Task details → Find the line holding "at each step" in the entries below. Give it again exactly, along with every line after it up to and including the line holding "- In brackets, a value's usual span".

Dataset extract →
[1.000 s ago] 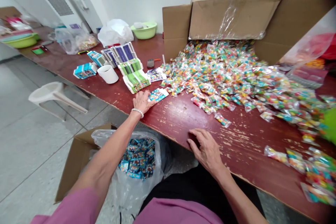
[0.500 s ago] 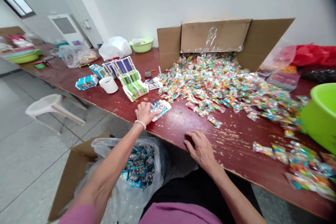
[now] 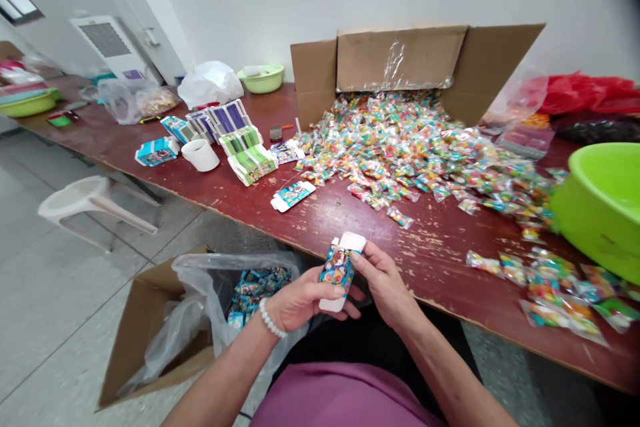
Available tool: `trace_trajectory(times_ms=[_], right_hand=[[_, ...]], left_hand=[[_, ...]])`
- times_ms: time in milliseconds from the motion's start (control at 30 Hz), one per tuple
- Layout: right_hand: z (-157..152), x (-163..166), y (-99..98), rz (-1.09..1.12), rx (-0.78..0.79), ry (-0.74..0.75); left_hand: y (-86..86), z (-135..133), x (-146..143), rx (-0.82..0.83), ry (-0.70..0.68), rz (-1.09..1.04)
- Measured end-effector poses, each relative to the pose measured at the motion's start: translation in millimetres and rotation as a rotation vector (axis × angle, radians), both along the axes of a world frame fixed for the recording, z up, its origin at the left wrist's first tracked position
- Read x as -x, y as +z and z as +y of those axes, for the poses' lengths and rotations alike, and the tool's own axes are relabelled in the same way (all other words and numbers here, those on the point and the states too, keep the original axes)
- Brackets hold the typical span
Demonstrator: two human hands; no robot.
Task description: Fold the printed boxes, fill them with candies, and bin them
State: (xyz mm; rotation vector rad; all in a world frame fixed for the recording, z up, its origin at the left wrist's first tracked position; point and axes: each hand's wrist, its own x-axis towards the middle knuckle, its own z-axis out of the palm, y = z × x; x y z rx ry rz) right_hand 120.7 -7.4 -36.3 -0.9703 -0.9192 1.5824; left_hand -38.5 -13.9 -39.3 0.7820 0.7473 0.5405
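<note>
Between my two hands, just off the front edge of the table, is a small blue printed candy box (image 3: pixel 336 268) with white end flaps standing out at top and bottom. My left hand (image 3: pixel 310 297) grips its lower part, thumb across the front. At the upper right side, my right hand (image 3: pixel 383 273) pinches it near the top flap. Another flat blue carton (image 3: pixel 293 195) lies on the red table (image 3: pixel 240 213) beyond my left hand. Wrapped candies (image 3: pixel 400 147) spill in a big heap out of an open cardboard box (image 3: pixel 400 60) at the back.
Stacked green cartons (image 3: pixel 250 157), a white tape roll (image 3: pixel 200 155) and a blue carton bundle (image 3: pixel 157 151) sit to the left. A green basin (image 3: pixel 600 207) stands at the right. Below, a plastic-lined box (image 3: pixel 130 333) holds blue packets (image 3: pixel 260 287). A white stool (image 3: pixel 95 203) is on the floor.
My left hand has picked up a candy box from the table and brought it back towards my body. My right hand has left the table edge and taken hold of it too.
</note>
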Motion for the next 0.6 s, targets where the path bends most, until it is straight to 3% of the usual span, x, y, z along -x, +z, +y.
trace_trajectory(times_ms=[67,133,267,367,500,600], right_hand=[[-6,-2,4.4,-0.019,0.031,0.114],[-12,-2,4.6,-0.088,0.023,0.179],[-16,3,-0.2,-0.377,-0.137,0.047],[-16,5,-1.0,-0.467,-0.153,0.004],[-13,2,1.0,-0.554,-0.164,0.021],[-12,-2,1.5,-0.475,-0.148,0.032]], left_hand=[[-2.8,-3,-6,0.069,-0.119,-0.093],[-3.8,-3,-12,0.006,-0.081,-0.075],[-0.9,0,-20,-0.285,0.040,0.105],[-2.3,1,-23,-0.466,0.061,0.232],[-6.9,-1,-32,-0.429,0.134,0.210],[-5.9,-6,-41,-0.273,0.191,0.142]])
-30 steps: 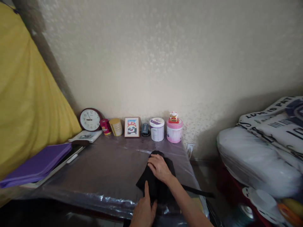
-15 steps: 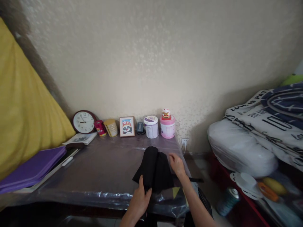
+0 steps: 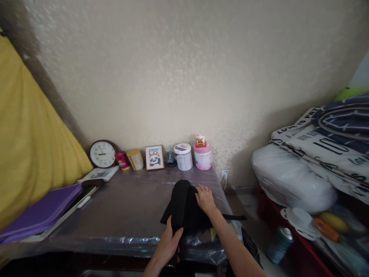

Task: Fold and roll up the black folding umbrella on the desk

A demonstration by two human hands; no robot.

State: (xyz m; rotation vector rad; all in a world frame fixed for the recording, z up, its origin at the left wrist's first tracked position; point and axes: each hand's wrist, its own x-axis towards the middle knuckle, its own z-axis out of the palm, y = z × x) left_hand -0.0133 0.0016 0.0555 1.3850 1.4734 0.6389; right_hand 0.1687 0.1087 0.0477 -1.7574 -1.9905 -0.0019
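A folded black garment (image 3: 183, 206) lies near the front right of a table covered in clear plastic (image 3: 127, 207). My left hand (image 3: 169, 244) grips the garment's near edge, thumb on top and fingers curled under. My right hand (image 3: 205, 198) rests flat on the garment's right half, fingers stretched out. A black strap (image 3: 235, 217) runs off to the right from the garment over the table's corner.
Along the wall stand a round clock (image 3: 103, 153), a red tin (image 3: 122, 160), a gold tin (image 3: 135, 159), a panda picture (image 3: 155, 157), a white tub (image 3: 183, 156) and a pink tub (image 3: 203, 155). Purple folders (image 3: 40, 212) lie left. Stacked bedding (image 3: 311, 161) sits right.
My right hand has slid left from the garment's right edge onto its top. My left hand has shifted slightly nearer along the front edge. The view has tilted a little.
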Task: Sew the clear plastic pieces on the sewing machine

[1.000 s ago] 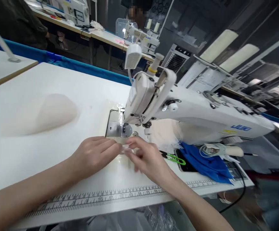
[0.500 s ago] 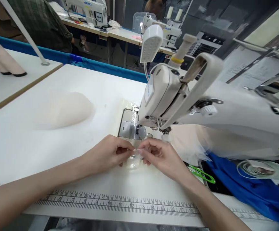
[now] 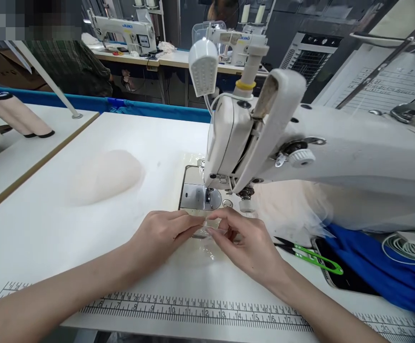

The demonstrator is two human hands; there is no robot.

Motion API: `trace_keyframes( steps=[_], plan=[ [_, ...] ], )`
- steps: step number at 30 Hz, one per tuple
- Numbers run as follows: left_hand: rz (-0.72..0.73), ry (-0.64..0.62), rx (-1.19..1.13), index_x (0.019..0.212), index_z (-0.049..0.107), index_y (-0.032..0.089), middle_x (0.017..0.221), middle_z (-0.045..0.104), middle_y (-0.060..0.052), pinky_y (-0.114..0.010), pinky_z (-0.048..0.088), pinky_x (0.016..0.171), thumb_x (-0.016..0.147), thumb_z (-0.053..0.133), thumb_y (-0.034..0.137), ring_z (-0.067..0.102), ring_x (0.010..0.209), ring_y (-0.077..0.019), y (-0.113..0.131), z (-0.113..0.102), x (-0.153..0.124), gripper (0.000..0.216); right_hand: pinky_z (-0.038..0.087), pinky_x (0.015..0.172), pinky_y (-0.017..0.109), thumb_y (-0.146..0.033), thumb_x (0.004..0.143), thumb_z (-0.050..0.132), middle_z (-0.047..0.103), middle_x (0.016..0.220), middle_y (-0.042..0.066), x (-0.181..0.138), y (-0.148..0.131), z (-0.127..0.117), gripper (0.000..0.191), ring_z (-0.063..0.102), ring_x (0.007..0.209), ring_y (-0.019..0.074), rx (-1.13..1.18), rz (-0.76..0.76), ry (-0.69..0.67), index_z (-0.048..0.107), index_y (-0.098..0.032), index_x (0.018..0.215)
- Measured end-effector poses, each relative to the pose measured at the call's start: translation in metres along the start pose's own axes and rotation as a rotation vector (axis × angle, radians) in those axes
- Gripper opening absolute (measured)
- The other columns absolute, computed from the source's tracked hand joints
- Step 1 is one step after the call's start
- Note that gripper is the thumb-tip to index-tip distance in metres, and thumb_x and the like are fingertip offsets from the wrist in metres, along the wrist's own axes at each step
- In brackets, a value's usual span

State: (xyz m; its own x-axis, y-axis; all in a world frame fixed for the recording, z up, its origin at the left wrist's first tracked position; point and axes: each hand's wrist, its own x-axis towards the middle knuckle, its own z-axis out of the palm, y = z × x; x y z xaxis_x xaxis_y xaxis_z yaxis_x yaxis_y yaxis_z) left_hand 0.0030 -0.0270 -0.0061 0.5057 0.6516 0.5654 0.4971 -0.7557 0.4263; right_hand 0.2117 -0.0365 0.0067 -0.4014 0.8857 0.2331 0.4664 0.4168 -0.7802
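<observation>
Just in front of the sewing machine (image 3: 282,152), my two hands meet with their fingertips almost touching. My left hand (image 3: 166,233) is closed in a pinch, palm down, on one side of a small translucent piece (image 3: 205,224). The other side of it is pinched between thumb and index finger of my right hand (image 3: 246,236), whose remaining fingers curl under. What kind of piece it is cannot be made out. The metal needle plate (image 3: 193,193) and presser foot (image 3: 207,195) lie right behind my fingertips, with clear film (image 3: 207,247) on the tabletop beneath.
A sheer pale fabric piece (image 3: 110,176) lies at left. Pale tulle (image 3: 293,207) is bunched under the machine arm. At right are green-handled thread snips (image 3: 318,259), a phone (image 3: 350,274) and blue cloth (image 3: 357,252). A printed ruler (image 3: 193,312) runs along the front edge. A person (image 3: 71,66) sits beyond.
The view has shifted a little, showing more of the snips and phone. My left fingers have straightened and lie flatter; both hands stay together at the translucent piece.
</observation>
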Motion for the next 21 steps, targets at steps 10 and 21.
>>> trace_keyframes(
  steps=[10, 21],
  plan=[
    [0.093, 0.082, 0.120, 0.088, 0.062, 0.017, 0.060, 0.062, 0.007, -0.017, 0.039, 0.045, 0.093, 0.056, 0.016, 0.051, 0.046, -0.0048, 0.003, 0.000, 0.002, 0.008, 0.041, 0.050, 0.017, -0.018, 0.091, 0.050, 0.046, 0.060, -0.007, -0.004, -0.003, 0.002, 0.013, 0.049, 0.051, 0.0072, 0.034, 0.006, -0.092, 0.056, -0.021, 0.102],
    [-0.188, -0.069, -0.077, 0.078, 0.064, 0.019, 0.058, 0.063, 0.006, -0.018, 0.037, 0.046, 0.091, 0.058, 0.024, 0.051, 0.047, -0.0068, 0.013, -0.007, 0.005, 0.014, 0.040, 0.055, 0.021, -0.025, 0.096, 0.047, 0.067, 0.076, 0.001, -0.001, -0.007, -0.012, 0.021, 0.054, 0.059, 0.0091, 0.025, -0.054, -0.102, 0.066, -0.019, 0.092]
  ],
)
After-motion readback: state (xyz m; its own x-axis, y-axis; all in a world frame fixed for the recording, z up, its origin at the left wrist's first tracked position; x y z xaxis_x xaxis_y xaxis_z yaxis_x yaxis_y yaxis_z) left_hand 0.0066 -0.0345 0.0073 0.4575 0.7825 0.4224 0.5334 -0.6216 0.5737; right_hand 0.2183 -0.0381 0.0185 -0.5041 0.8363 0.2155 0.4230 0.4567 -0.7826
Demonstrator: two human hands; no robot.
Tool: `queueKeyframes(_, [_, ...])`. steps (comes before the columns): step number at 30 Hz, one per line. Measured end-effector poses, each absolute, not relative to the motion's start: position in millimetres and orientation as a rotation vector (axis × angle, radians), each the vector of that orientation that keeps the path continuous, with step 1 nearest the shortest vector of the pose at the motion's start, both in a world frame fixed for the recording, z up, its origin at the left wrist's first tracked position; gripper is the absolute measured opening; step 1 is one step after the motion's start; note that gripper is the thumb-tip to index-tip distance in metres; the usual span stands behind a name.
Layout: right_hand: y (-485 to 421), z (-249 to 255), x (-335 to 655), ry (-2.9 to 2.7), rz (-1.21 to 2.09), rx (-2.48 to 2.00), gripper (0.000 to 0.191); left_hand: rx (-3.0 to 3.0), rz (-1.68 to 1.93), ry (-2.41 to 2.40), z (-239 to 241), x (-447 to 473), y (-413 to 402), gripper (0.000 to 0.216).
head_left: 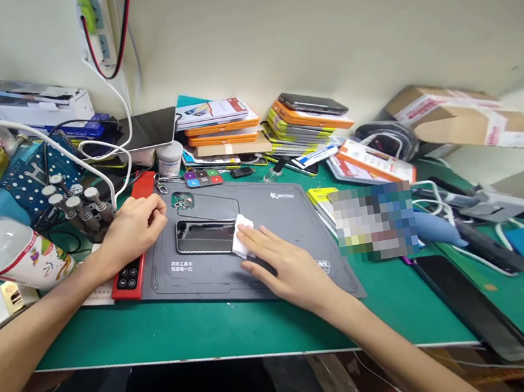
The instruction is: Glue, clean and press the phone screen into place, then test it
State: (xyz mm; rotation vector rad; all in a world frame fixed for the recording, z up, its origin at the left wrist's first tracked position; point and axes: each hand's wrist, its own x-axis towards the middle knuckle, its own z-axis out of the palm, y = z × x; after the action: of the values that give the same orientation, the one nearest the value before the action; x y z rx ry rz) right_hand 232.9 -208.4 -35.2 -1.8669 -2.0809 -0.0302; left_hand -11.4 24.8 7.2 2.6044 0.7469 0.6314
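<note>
Our left hand is bent at the wrist and curled in a loose fist above the red strip; we cannot tell if something is inside. Our right hand reaches with stretched fingers, thumb apart, pressing the soft, crumpled white cloth onto the right end of the phone. This glossy black rectangle lies flat on the matte grey mat.

A cream wall rises behind a green-topped workbench with a pale edge
</note>
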Motion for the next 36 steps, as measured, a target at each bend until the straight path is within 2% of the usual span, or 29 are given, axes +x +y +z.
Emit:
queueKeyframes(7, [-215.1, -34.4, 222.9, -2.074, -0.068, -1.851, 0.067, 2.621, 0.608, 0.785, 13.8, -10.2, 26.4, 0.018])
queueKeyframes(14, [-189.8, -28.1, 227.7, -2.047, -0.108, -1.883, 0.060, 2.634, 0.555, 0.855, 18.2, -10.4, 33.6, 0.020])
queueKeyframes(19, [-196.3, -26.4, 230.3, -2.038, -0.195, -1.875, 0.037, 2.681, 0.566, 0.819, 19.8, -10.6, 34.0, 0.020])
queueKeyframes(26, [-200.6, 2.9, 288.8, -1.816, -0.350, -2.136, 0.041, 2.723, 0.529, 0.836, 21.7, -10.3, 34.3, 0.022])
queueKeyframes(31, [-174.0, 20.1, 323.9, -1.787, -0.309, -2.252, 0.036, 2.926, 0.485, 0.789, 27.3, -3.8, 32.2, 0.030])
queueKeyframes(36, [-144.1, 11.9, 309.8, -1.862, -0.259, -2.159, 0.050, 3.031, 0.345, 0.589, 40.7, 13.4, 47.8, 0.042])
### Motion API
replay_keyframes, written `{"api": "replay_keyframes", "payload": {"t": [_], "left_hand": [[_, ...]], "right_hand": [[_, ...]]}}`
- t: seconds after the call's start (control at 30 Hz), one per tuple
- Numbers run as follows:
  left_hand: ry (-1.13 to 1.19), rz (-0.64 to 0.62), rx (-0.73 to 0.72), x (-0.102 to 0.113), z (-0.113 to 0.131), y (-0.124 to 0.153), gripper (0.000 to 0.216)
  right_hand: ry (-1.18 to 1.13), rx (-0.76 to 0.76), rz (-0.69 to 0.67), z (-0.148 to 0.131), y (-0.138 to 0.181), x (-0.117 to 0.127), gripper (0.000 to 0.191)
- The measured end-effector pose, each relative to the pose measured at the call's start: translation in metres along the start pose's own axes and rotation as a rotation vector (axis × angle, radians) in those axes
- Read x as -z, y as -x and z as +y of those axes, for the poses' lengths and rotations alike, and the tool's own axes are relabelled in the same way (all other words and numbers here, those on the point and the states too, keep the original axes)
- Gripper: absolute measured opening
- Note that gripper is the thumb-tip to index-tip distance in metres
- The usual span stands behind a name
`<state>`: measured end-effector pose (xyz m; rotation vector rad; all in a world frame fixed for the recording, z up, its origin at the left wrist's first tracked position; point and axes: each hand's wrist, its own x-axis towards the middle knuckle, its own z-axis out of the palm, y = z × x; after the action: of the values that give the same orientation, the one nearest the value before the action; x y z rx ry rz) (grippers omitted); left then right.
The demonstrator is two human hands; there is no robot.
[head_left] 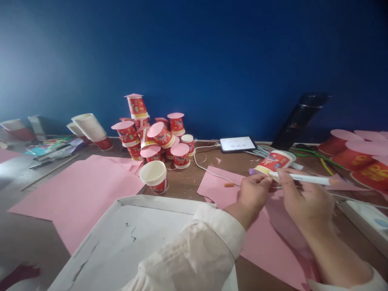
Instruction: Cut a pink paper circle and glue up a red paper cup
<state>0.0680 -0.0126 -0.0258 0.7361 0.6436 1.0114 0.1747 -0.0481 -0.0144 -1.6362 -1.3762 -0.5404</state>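
Note:
My right hand [307, 200] is closed round a long white pen-shaped stick [309, 178], its narrow end pointing left. That end meets the pinched fingertips of my left hand [255, 190]; what they hold, if anything, is too small to make out. Just beyond both hands a red paper cup [275, 160] with a yellow band lies tilted. A small purple piece [252, 171] shows beside its banded end. Under my hands lies a pink paper sheet [266, 238], and a small orange piece [229, 184] rests on its left part.
Red cups with pink paper discs [160, 135] are piled left of centre, near an open paper cup [153, 176]. A white box lid [145, 218] sits in front. At the back are a lit phone [238, 144], cables and a black flask [298, 121]. More red cups [345, 149] stand right.

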Motion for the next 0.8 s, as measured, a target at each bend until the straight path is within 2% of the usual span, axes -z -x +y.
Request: {"api": "replay_keyframes", "payload": {"t": [0.2, 0.3, 0.63, 0.8], "left_hand": [[0.059, 0.013, 0.050, 0.001, 0.002, 0.000, 0.017], [0.141, -0.004, 0.053, 0.002, 0.002, 0.000, 0.021], [0.174, -0.033, 0.026, 0.004, -0.002, -0.002, 0.022], [0.162, -0.022, 0.008, 0.005, -0.005, -0.004, 0.030]], "right_hand": [[-0.023, -0.087, 0.048, -0.004, -0.001, 0.008, 0.049], [-0.017, -0.123, 0.070, -0.005, -0.003, 0.011, 0.047], [0.016, -0.097, 0.006, 0.003, 0.001, 0.001, 0.057], [0.058, -0.068, 0.033, 0.005, 0.002, 0.000, 0.062]]}}
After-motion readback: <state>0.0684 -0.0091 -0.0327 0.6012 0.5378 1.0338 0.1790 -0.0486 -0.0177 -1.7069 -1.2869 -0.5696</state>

Answer space →
- Note that gripper is the thumb-tip to index-tip distance in metres, and thumb_x and the like are fingertip offsets from the wrist in metres, along the wrist's own axes at each step
- In brackets, a value's usual span

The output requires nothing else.